--- START ---
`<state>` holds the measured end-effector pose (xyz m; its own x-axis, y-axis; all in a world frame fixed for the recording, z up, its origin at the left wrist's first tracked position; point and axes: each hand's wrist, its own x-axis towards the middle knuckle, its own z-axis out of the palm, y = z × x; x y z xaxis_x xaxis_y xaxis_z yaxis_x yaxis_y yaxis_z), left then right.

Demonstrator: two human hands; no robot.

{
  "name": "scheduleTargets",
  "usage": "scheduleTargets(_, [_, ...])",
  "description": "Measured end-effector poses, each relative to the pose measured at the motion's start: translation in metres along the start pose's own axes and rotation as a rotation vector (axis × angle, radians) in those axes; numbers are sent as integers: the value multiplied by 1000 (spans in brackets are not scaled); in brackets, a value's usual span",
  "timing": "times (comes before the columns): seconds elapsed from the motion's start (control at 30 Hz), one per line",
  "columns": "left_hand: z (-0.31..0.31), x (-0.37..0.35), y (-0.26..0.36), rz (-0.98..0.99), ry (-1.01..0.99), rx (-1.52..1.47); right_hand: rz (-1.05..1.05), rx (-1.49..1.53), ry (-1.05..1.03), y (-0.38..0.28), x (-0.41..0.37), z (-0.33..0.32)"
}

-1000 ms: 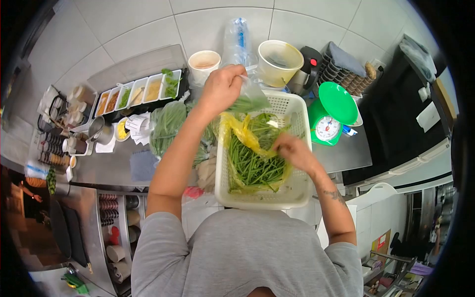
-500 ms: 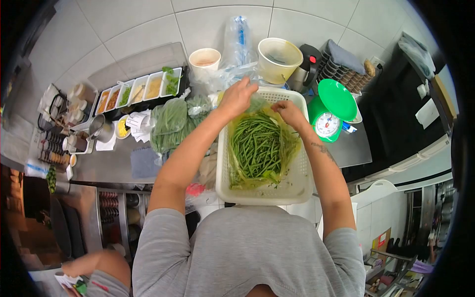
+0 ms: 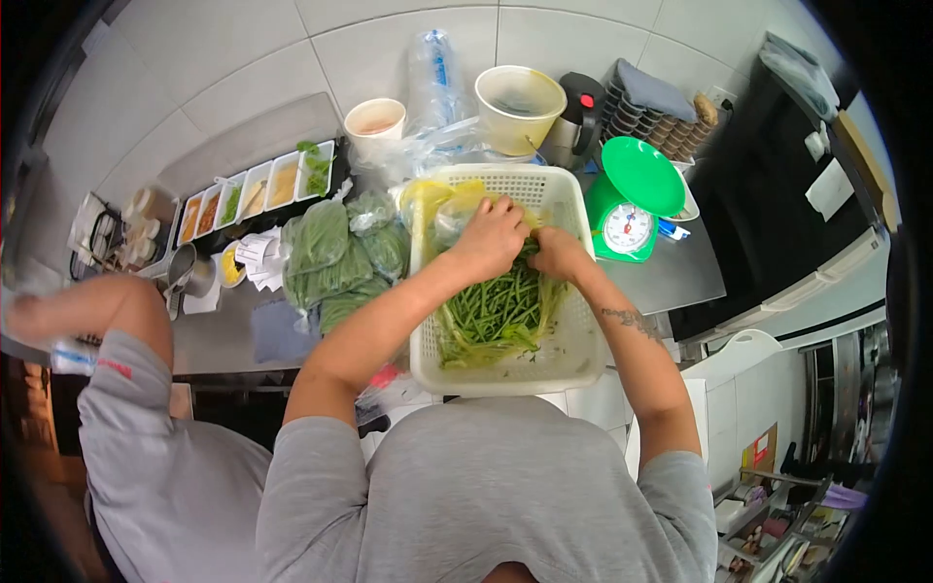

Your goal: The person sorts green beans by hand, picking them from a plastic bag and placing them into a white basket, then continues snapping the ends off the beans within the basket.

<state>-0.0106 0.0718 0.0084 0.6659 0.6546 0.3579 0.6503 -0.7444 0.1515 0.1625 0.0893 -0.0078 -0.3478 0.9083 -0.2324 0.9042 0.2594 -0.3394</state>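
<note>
A white perforated basket (image 3: 581, 335) stands before me, holding long green beans (image 3: 491, 316) in a yellowish clear plastic bag (image 3: 437, 199). Over the far part of the beans, my left hand (image 3: 494, 236) has curled fingers at the bag; what is between them is hidden. Close beside it on the right, my right hand (image 3: 561, 256) is closed with fingertips at the bag's edge. I cannot make out whether it pinches plastic or beans. The two hands nearly touch.
Bagged greens (image 3: 326, 248) lie left of the basket, beyond a blue cloth (image 3: 282, 328). A green scale (image 3: 627, 219) stands right. Tubs (image 3: 520, 112) and a kettle (image 3: 575, 121) are behind. A co-worker's arm (image 3: 126, 316) reaches in at the left.
Both hands have moved closer together and nearer to me, over the beans. More yellow bag shows at the basket's far left corner. The co-worker has come further into view at the left.
</note>
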Motion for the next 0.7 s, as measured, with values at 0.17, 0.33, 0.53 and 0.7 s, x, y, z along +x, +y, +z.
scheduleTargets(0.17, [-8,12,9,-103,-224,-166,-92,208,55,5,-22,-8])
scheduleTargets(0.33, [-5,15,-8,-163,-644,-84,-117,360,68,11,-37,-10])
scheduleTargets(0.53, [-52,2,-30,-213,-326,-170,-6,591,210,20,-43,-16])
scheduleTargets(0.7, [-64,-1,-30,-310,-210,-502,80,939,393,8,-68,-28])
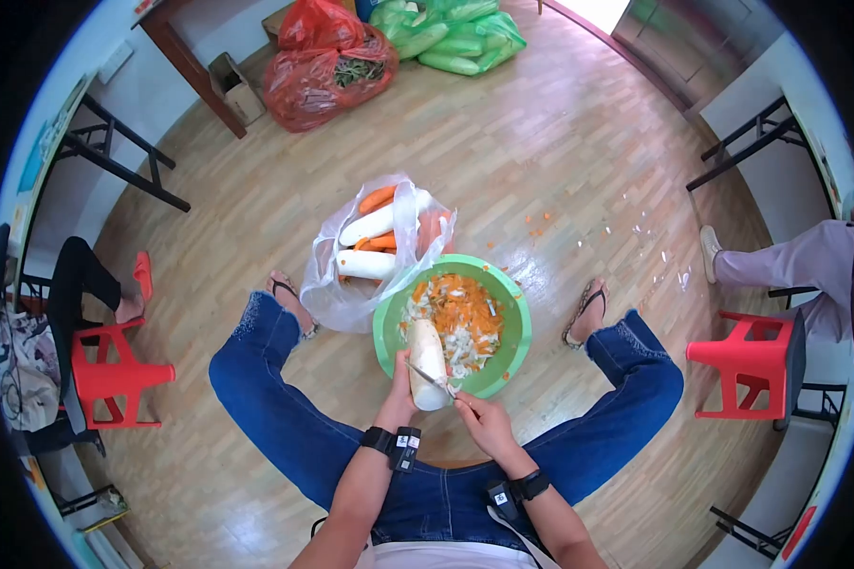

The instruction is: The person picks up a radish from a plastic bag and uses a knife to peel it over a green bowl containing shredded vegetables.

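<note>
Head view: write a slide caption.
Left hand holds a white radish, right hand a bladed tool, at a green basin.

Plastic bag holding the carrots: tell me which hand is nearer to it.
Left. The left hand, gripping the white radish, is below the plastic bag in the picture; the right hand, holding a thin blade, is lower and farther right.
</note>
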`<state>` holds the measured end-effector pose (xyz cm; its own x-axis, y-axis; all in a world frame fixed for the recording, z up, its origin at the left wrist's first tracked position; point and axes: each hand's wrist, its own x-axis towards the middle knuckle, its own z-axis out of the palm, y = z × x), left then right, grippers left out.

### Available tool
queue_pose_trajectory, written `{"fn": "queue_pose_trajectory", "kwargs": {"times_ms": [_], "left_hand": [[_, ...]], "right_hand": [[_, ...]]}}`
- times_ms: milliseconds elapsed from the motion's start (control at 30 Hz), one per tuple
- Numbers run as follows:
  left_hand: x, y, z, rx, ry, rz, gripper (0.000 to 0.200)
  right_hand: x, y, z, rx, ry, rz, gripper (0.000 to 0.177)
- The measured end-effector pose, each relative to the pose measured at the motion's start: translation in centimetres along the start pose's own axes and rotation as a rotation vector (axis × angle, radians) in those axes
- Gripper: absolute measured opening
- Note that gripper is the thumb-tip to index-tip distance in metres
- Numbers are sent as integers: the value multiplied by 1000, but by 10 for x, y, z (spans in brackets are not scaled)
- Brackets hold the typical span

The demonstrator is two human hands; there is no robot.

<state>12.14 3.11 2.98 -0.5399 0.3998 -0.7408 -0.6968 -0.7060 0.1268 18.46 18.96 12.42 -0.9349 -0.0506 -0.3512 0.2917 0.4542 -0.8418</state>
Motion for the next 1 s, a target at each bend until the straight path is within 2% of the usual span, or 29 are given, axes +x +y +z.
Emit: {"fn": "queue_pose_trajectory", "kwargs": {"times_ms": [67, 133, 300, 400, 467, 567, 633, 1000], "left_hand": [[2, -2, -4, 28, -83, 13, 59], [2, -6, -5, -15, -58, 3, 60], [7, -12, -14, -92, -20, -14, 72], [8, -11, -17, -70, -86, -22, 78], [0, -10, 0, -46, -1, 40, 63], [-1, -10, 2, -32, 39, 51, 61], [3, -10, -4, -18, 60, 52, 60], [4, -10, -9, 18, 142, 117, 56]], "right_hand": [[1, -1, 0, 0, -3, 10, 23], [3, 2, 4, 21, 49, -53, 24], [11, 6, 9, 9, 45, -20, 24], [14, 12, 14, 17, 62, -39, 25], [15, 13, 15, 24, 90, -69, 25], [17, 12, 16, 4, 84, -78, 25], [18, 15, 19, 51, 70, 20, 25], [28, 12, 21, 35, 30, 64, 28]]}}
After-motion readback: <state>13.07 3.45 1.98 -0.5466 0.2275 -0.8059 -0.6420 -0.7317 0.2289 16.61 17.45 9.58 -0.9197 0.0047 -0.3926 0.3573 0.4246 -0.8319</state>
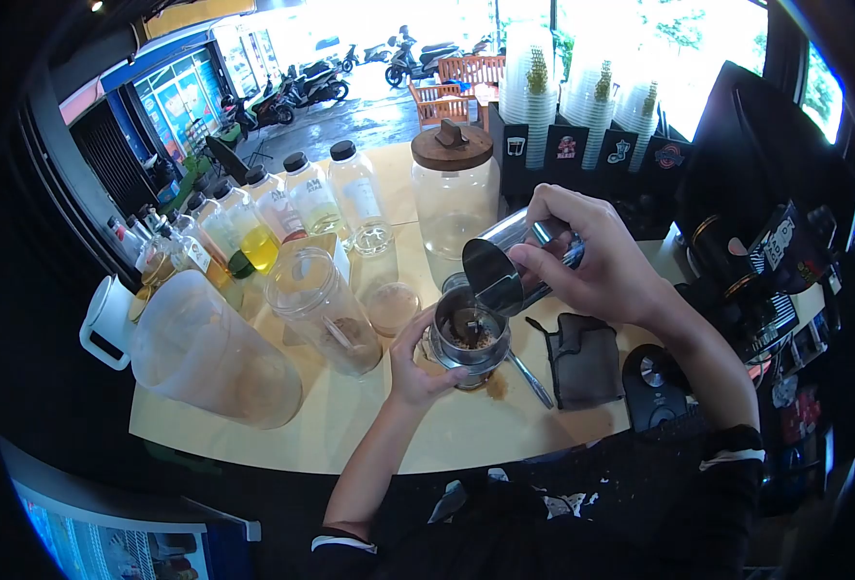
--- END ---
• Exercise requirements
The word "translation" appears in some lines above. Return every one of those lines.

• Output for this task
  "description": "Measured end-effector poses, each relative to the pose measured at the motion's start: translation in metres along the start pose's own axes and rotation as a rotation vector (axis × angle, radians) in those axes; numbers are sent as integers: the value multiplied by 1000 (spans in brackets are not scaled); in brackets, a value's usual span",
- The measured end-effector pose, each relative to the pose measured at the motion's start: translation in centimetres along the start pose's own axes and rotation as a rotation vector (axis × angle, radians) in those axes

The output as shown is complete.